* **YOUR ASSIGNMENT**
All of the data must be returned exactly as given.

* **DATA**

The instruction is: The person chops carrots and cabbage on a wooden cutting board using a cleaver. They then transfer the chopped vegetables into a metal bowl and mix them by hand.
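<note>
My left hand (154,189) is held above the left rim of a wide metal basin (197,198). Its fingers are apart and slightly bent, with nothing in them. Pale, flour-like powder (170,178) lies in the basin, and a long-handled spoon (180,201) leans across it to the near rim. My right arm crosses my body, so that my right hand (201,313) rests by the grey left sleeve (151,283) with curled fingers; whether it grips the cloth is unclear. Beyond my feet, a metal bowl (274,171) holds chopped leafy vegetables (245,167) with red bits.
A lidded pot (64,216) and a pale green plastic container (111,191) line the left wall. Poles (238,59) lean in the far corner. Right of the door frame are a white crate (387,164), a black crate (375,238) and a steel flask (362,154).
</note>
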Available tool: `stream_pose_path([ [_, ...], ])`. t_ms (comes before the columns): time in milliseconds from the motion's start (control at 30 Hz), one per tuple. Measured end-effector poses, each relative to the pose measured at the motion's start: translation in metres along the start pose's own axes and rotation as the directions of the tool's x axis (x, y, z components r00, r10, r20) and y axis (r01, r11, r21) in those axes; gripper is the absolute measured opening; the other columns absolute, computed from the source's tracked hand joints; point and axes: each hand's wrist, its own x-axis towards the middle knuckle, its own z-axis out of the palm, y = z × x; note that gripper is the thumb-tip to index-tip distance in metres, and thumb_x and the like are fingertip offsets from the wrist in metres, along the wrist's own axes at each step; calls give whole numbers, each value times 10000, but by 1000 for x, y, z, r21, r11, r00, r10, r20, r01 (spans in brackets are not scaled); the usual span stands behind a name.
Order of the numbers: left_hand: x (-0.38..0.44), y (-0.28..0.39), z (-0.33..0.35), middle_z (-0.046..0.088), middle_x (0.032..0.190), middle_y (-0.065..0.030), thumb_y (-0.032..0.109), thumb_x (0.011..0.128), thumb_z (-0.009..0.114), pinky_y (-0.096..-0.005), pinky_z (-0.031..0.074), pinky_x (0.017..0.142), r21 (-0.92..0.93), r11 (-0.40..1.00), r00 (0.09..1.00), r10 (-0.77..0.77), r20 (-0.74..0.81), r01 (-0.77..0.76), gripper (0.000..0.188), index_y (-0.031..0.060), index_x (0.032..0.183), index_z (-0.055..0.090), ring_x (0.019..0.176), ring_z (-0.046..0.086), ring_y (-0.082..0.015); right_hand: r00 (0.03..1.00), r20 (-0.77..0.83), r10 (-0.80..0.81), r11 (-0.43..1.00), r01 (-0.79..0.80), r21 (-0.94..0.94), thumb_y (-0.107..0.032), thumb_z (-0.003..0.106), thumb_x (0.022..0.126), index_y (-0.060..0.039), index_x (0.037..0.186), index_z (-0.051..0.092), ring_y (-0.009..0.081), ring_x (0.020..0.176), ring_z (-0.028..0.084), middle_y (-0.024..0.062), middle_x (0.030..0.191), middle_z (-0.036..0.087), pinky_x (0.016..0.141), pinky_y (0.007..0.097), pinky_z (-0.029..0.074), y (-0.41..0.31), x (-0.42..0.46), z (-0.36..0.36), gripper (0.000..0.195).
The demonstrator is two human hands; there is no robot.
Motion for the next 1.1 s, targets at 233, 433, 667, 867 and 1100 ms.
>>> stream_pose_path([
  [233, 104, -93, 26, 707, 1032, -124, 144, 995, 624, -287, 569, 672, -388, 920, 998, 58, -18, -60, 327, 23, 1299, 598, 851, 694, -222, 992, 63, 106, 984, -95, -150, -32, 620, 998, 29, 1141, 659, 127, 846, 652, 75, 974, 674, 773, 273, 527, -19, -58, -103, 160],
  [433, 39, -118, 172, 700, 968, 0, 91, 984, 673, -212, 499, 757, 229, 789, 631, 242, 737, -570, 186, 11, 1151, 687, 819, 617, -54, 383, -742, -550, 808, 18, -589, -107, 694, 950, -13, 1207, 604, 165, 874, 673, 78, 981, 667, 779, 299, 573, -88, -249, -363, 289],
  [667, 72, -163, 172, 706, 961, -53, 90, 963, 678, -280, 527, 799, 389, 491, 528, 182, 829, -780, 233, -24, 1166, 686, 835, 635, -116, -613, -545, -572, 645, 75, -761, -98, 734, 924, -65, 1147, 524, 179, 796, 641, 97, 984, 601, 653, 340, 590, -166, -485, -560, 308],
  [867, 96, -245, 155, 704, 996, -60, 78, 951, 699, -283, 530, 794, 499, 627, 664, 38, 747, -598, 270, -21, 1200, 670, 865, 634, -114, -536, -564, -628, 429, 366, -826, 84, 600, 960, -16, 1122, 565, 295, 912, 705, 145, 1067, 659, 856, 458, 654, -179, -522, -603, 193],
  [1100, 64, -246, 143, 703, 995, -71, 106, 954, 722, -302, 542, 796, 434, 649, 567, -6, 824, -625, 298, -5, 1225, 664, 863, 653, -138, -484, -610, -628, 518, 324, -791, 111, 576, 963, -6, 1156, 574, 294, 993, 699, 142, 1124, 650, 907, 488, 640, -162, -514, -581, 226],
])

* **RESULT OF THE TASK**
The instruction is: The person chops carrots and cabbage on a wooden cutting board using a cleaver. They then transfer the chopped vegetables into a metal bowl and mix them by hand.
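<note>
My left hand (154,189) is held above the left rim of a wide metal basin (197,198). Its fingers are apart and slightly bent, with nothing in them. Pale, flour-like powder (170,178) lies in the basin, and a long-handled spoon (180,201) leans across it to the near rim. My right arm crosses my body, so that my right hand (201,313) rests by the grey left sleeve (151,283) with curled fingers; whether it grips the cloth is unclear. Beyond my feet, a metal bowl (274,171) holds chopped leafy vegetables (245,167) with red bits.
A lidded pot (64,216) and a pale green plastic container (111,191) line the left wall. Poles (238,59) lean in the far corner. Right of the door frame are a white crate (387,164), a black crate (375,238) and a steel flask (362,154).
</note>
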Available tool: `stream_pose_path([ [_, ...], ])`. t_ms (comes before the columns): time in milliseconds from the motion's start (control at 30 Hz), one per tuple. Measured end-effector poses, each relative to the pose measured at the motion's start: translation in metres along the start pose's own axes and rotation as the directions of the tool's x axis (x, y, z components r00, r10, r20) and y axis (r01, r11, r21) in those axes; gripper is the absolute measured opening; the other columns absolute, computed from the source's tracked hand joints; point and axes: each hand's wrist, its own x-axis towards the middle knuckle, its own z-axis out of the palm, y = z × x; note that gripper is the thumb-tip to index-tip distance in metres, and thumb_x and the like are fingertip offsets from the wrist in metres, along the wrist's own axes at each step; calls give whole numbers, each value times 10000, but by 1000 for x, y, z, r21, r11, r00, r10, r20, r01 (spans in brackets are not scaled); the usual span stands behind a name.
Order of the numbers: left_hand: x (-0.38..0.44), y (-0.28..0.39), z (-0.33..0.35), middle_z (-0.046..0.088), middle_x (0.032..0.190), middle_y (-0.065..0.030), thumb_y (-0.032..0.109), thumb_x (0.011..0.128), thumb_z (-0.009..0.114), pinky_y (-0.096..-0.005), pinky_z (-0.031..0.074), pinky_x (0.017..0.142), r21 (-0.92..0.93), r11 (-0.40..1.00), r00 (0.09..1.00), r10 (-0.77..0.77), r20 (-0.74..0.81), r01 (-0.77..0.76), gripper (0.000..0.188), index_y (-0.031..0.060), index_x (0.032..0.183), index_z (-0.055..0.090), ring_x (0.019..0.176), ring_z (-0.046..0.086), ring_y (-0.082..0.015); right_hand: r00 (0.03..1.00), r20 (-0.77..0.83), r10 (-0.80..0.81), r11 (-0.43..1.00), r01 (-0.79..0.80), r21 (-0.94..0.94), thumb_y (-0.107..0.032), thumb_z (-0.003..0.106), thumb_x (0.022..0.126), index_y (-0.060..0.039), index_x (0.037..0.186), index_z (-0.051..0.092), ring_y (-0.009..0.081), ring_x (0.020..0.176), ring_z (-0.028..0.084), middle_y (-0.024..0.062), middle_x (0.030..0.191), middle_z (-0.036..0.087), pinky_x (0.016..0.141), pinky_y (0.007..0.097), pinky_z (-0.029..0.074), y (-0.41..0.31), x (-0.42..0.46), z (-0.36..0.36), gripper (0.000..0.195).
The demonstrator is two human hands; there is no robot.
Motion for the next 1.1 s, targets at 233, 433, 667, 867 and 1100 ms.
>>> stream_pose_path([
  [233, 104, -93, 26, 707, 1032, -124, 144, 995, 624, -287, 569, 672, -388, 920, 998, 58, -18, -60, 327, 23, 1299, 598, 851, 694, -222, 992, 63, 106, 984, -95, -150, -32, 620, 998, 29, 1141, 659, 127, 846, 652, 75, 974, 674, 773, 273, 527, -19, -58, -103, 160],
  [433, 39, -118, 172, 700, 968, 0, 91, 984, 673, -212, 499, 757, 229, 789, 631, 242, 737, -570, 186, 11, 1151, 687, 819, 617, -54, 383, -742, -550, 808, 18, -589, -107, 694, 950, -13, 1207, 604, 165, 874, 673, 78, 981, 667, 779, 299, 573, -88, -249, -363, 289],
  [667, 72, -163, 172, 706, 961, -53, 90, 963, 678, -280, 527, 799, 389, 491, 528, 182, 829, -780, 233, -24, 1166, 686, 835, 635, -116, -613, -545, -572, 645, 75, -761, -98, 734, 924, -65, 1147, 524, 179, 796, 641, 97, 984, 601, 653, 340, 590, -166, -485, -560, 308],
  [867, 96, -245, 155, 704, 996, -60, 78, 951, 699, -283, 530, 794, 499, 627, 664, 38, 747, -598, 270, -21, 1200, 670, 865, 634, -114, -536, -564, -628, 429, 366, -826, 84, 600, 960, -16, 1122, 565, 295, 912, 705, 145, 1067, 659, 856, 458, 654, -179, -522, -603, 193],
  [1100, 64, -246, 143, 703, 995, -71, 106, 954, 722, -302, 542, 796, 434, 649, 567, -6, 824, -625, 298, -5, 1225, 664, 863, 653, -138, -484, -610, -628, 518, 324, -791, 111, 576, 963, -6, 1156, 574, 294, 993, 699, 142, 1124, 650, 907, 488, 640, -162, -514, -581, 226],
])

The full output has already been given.